Cook and his colleagues published a study in the journal Injury that found that approximately 30,000 people are hospitalized each year in America because of gunshot wounds.
Though the new study “is executed just fine,” Cook said, there are problems with how the data are collected.
“There are a lot of people in our nation who have been shot in a non-fatal way who have retained bullets,” but these people may not have come to light through the Adult Blood Lead Epidemiology and Surveillance program, he said.
This is true because most adults do not get tested for blood lead levels, so the surveillance program overwhelmingly includes those tested as a result of performing an at-risk job.
“Just having a bullet fragment in the soft tissues doesn’t necessarily mean that someone will be at increased risk for elevated blood lead levels,” Cook said. “If the bullet is lodged in a bone or a joint space — say, for example, the knee or the hip — then somehow that is associated with greater bioavailability of the lead or better distribution of the metallic lead into the bloodstream.”

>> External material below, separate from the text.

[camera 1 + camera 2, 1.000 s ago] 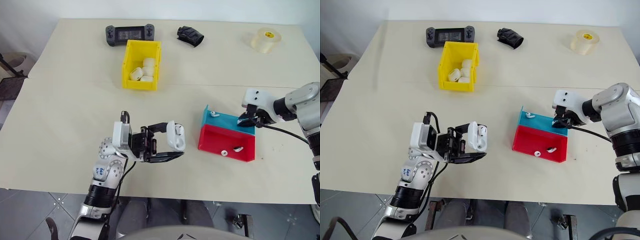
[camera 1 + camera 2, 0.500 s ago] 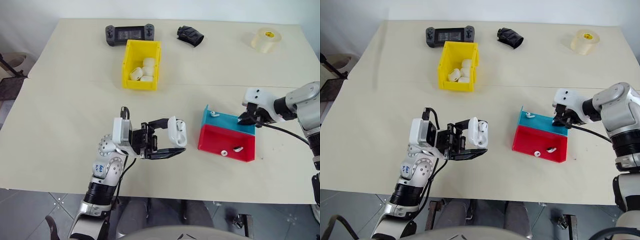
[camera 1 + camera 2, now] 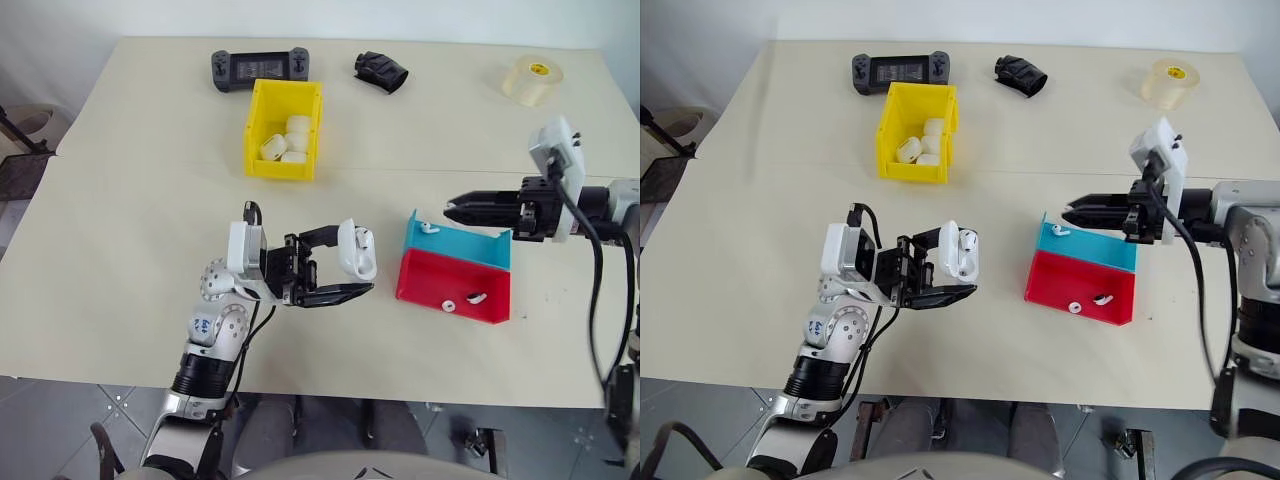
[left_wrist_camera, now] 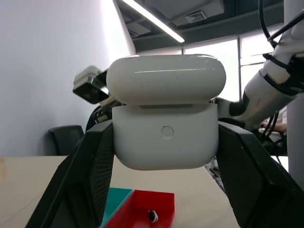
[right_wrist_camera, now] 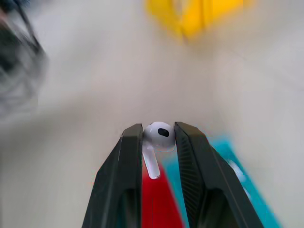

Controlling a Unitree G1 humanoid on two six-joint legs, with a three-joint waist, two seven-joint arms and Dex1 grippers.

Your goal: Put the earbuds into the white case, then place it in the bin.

According to Weiss, there has been a decreasing trend in elevated blood lead levels among adults thanks to reductions in environmental sources and improved protection from occupational exposure.
She said a US statistic from 1994 indicated that, out of 100,000 employed adults, 14 had blood lead levels greater than 25 micrograms per deciliter. In 2014, there were only 4.5 adults per 100,000 with those levels.
The new study, Cook said, is “another piece of the puzzle that adds to the morbidity and mortality of gun violence in our country.”
“This is a paper that takes the story beyond the hospital walls regarding one of the long-term chronic problems that can arise following gunshot wounds,” he said. “And it’s one that is not very often considered.”